The number of cotyledons when more than two is a circumstance of little importance. In Persoonia, the only genus of the order in which a plurality of cotyledons has been observed, I am not even certain that their number is constant in those species in which this anomaly occurs.


In the following part of this essay it may be observed, that the genera into which I have subdivided the great African family Protea, are in most cases similar to those already proposed by Mr. Salisbury in the Paradisus Londinensis: from that essay however they are certainly not derived, but before its publication were formed and submitted to the judgment of Mr. Dryander, at whose suggestion they are now offered to the Society. That the results of an examination conducted by two observers wholly independent of each other, are so similar, will probably be considered as some proof of their correctness.
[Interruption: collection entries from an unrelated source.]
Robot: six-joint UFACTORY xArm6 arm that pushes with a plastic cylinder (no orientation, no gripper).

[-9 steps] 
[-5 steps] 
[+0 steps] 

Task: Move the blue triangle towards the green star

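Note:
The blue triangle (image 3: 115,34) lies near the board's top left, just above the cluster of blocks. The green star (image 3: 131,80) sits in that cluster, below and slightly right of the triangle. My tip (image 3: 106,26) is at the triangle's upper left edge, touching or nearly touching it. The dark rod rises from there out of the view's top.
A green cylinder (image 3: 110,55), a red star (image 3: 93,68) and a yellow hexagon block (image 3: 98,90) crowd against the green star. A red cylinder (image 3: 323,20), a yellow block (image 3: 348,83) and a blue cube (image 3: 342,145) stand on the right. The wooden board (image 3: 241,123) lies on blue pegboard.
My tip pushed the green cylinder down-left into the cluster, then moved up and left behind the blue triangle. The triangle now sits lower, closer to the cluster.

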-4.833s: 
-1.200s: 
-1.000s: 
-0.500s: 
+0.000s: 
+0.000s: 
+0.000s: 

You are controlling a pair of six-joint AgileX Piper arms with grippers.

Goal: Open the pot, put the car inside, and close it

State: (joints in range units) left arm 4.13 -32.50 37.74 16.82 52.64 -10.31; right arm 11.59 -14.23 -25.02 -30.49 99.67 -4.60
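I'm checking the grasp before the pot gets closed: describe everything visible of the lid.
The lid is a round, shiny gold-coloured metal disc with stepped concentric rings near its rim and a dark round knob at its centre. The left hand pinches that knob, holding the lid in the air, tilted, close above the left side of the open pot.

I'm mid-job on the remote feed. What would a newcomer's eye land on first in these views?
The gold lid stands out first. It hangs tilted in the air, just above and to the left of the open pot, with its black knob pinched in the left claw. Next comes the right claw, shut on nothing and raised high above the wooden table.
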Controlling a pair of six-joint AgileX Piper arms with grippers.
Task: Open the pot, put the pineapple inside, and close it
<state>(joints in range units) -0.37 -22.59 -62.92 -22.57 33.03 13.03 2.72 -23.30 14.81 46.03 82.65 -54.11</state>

As Mr. Salisbury's generic names have the unquestionable right of priority of publication, I have in most cases adopted them, though I wish some of them had been differently constructed. But as I cannot accede to his application of the Linnæan names Protea and Leucadendron, I shall here, that I may not disturb the following arrangement, assign my reasons for differing from him in this respect; and as in so doing I am obliged to trace the progress of Linnæus's knowledge of the family, I persuade myself that this will in some degree compensate for the otherwise unwarrantable length of the discussion.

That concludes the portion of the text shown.